* EXERCISE REQUIREMENTS *
If a record contains an image, leave the image out and repeat everything else exactly.

»»

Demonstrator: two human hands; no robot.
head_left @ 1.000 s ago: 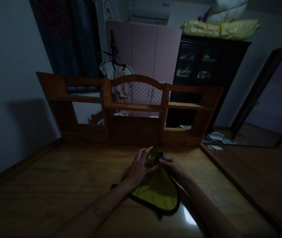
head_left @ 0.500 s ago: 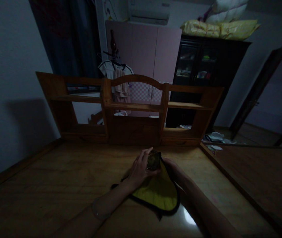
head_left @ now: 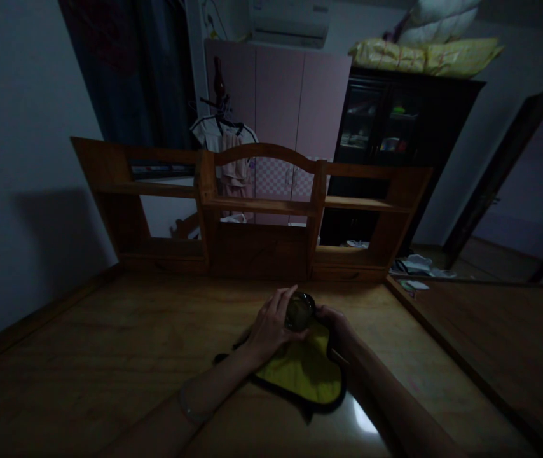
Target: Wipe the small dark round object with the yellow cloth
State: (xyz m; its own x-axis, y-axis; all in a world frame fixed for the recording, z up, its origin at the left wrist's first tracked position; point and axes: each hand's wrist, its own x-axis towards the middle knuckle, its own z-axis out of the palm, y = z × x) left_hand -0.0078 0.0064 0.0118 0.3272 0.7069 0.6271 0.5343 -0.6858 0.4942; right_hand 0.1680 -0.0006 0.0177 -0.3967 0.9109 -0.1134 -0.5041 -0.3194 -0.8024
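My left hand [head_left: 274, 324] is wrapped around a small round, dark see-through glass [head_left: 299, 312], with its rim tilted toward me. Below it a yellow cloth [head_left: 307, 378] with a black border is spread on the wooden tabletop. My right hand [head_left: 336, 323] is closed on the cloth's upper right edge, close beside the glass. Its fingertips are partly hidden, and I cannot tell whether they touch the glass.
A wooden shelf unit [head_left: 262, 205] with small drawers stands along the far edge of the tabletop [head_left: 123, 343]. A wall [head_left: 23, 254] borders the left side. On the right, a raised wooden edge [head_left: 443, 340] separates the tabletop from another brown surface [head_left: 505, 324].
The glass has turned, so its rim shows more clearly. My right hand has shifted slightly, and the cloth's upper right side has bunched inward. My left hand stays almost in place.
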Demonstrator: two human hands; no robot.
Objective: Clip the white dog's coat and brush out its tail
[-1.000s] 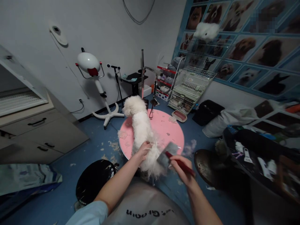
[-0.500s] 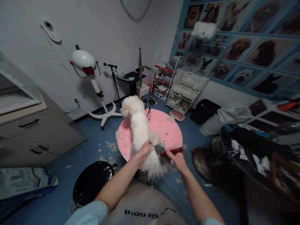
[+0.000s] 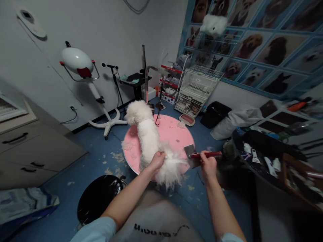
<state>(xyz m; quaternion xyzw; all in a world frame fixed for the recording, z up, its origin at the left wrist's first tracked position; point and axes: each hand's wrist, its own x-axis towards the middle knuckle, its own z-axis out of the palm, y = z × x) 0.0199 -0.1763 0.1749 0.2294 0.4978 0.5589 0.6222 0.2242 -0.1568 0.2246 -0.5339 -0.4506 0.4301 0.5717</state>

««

* FINAL ANSWER *
Demonstrator: two human hands; no robot.
head_left @ 1.000 s ago: 
head_left @ 0.500 s ago: 
head_left @ now: 
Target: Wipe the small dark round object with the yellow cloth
State: (xyz m; its own x-axis, y-axis; all in a world frame fixed for the recording, z up, its origin at the left wrist's first tracked position; point and axes: each hand's wrist, its own x-axis towards the middle knuckle, its own z-axis out of the palm, y = z × x) left_hand -0.0078 0.0064 0.0118 0.3272 0.7069 0.6271 0.5343 -0.6858 0.4942; right_hand 0.1680 -0.0006 0.0177 -0.3967 0.9109 -0.1134 -0.5041 -0.3194 -0.8024
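My left hand [head_left: 274, 324] is wrapped around a small round, dark see-through glass [head_left: 299, 312], with its rim tilted toward me. Below it a yellow cloth [head_left: 307, 378] with a black border is spread on the wooden tabletop. My right hand [head_left: 336, 323] is closed on the cloth's upper right edge, close beside the glass. Its fingertips are partly hidden, and I cannot tell whether they touch the glass.
A wooden shelf unit [head_left: 262, 205] with small drawers stands along the far edge of the tabletop [head_left: 123, 343]. A wall [head_left: 23, 254] borders the left side. On the right, a raised wooden edge [head_left: 443, 340] separates the tabletop from another brown surface [head_left: 505, 324].
The glass has turned, so its rim shows more clearly. My right hand has shifted slightly, and the cloth's upper right side has bunched inward. My left hand stays almost in place.
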Demonstrator: two human hands; no robot.
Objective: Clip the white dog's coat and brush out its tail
[-1.000s] 
[-0.500s] 
[+0.000s] 
<state>(xyz m; quaternion xyzw; all in a world frame fixed for the recording, z up, its origin at the left wrist's first tracked position; point and axes: each hand's wrist, its own x-axis towards the middle knuckle, its own z-axis out of the palm, y = z × x) 0.0199 -0.1763 0.1749 0.2294 0.4978 0.5589 0.6222 0.2242 -0.1568 0.2246 -0.5339 -0.4506 0.4301 0.5717</state>

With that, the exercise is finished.